What the task asks:
From the entries below, please output exactly the lines starting at the one containing "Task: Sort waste" and ending at the one containing "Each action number", both included.

[[ Records to use open ]]

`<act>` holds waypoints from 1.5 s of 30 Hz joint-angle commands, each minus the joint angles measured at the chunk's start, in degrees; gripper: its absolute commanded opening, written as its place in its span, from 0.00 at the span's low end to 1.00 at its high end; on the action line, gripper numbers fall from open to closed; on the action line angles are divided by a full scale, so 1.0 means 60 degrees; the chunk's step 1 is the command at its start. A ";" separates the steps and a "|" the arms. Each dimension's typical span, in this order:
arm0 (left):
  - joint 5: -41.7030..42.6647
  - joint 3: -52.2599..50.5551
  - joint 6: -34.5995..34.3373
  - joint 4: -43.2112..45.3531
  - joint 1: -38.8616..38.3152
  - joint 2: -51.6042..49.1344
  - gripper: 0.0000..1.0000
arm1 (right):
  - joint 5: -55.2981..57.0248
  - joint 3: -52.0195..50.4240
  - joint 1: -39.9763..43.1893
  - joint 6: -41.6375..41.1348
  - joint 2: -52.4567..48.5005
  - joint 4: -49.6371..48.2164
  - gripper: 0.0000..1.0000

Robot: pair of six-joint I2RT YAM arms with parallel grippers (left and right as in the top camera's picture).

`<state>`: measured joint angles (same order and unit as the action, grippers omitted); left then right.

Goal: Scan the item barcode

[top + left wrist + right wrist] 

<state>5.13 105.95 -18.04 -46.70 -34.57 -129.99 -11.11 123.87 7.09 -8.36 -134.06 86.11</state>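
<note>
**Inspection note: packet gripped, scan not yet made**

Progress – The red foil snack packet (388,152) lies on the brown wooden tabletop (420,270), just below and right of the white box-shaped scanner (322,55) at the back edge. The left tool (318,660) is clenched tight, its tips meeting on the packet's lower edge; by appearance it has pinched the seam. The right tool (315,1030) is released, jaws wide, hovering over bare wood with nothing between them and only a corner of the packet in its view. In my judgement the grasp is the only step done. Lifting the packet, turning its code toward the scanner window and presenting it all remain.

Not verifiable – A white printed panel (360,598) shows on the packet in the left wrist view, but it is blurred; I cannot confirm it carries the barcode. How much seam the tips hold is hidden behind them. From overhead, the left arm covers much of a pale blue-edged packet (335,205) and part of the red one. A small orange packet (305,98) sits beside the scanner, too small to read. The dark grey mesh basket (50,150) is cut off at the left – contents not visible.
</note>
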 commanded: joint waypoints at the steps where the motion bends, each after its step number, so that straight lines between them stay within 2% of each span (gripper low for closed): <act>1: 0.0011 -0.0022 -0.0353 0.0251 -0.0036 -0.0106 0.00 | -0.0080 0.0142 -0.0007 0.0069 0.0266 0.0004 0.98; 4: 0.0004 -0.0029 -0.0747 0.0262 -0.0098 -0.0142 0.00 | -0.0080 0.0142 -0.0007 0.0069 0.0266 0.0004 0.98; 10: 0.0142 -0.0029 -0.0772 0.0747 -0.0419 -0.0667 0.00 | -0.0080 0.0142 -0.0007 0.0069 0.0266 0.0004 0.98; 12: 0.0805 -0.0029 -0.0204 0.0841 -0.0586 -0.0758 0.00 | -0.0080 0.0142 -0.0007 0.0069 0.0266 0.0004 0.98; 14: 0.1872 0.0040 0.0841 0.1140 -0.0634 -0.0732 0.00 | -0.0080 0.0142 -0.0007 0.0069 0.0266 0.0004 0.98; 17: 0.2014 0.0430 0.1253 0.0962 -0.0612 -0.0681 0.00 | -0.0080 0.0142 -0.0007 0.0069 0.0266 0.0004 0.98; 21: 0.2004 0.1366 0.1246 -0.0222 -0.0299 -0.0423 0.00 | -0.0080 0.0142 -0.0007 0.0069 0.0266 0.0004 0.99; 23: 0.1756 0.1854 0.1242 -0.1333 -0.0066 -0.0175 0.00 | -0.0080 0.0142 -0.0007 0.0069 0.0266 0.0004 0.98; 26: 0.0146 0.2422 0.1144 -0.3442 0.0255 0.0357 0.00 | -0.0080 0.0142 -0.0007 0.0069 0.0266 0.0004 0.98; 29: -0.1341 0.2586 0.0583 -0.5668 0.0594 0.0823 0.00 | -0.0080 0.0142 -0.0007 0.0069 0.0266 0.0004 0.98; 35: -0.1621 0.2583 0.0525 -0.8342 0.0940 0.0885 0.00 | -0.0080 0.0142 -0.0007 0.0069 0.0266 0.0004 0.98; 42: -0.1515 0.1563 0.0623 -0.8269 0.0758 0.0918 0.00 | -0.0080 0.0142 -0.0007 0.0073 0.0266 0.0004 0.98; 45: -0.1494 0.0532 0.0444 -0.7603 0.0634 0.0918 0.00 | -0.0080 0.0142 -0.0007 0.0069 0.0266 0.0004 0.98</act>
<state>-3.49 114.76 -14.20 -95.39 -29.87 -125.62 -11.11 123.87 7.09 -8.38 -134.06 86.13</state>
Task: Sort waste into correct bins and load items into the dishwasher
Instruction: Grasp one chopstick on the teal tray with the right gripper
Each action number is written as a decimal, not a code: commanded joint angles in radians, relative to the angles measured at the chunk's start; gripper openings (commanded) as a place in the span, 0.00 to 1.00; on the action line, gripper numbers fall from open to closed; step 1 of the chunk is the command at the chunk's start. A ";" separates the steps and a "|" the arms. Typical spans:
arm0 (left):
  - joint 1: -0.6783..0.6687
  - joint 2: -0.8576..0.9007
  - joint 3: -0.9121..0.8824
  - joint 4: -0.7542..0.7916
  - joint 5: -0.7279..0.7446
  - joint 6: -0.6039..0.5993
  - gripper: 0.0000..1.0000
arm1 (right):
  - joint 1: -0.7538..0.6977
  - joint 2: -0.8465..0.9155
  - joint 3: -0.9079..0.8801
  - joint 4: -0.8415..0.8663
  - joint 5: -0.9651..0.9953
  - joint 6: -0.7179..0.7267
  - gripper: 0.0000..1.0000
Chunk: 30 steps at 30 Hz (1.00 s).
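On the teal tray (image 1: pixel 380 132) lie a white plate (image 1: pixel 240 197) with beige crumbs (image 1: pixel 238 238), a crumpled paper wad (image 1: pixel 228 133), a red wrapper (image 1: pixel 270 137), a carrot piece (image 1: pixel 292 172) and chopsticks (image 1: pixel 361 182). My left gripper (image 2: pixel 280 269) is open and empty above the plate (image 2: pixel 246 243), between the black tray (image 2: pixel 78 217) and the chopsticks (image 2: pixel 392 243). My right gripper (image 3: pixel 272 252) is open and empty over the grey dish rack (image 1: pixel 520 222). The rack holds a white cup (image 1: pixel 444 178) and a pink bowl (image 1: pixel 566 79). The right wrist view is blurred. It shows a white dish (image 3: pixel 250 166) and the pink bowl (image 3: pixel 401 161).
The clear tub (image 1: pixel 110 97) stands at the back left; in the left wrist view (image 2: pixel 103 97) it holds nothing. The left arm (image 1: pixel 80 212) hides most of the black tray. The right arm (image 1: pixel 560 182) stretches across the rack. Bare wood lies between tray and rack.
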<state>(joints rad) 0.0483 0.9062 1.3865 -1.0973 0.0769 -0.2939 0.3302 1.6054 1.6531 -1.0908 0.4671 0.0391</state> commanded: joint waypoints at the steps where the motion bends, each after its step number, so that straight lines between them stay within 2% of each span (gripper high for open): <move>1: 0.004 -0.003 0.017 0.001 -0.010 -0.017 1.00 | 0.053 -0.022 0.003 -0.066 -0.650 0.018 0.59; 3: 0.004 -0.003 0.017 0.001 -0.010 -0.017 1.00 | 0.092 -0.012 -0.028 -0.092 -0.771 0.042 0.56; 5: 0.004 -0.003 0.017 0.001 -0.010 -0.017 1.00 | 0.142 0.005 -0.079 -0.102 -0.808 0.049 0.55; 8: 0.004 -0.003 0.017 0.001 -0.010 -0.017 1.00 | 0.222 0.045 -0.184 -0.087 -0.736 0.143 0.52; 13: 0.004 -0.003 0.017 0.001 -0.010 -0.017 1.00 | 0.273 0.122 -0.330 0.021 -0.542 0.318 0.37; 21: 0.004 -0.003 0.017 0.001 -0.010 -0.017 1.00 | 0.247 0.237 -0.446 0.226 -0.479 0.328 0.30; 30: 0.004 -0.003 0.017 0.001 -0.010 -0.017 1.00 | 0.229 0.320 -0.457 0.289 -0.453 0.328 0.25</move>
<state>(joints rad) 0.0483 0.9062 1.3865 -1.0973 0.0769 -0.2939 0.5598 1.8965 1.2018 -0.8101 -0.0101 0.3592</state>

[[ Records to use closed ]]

Worked solution:
Task: Sort waste into correct bins and load items into the dishwasher
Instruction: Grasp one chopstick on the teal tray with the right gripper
Each action number is written as a decimal, not a code: commanded joint angles in radians, relative to the angles measured at the chunk's start; gripper openings (commanded) as a place in the span, 0.00 to 1.00; on the action line, gripper numbers fall from open to closed; step 1 of the chunk is the command at the chunk's start. A ";" separates the steps and a "|" the arms. Typical spans:

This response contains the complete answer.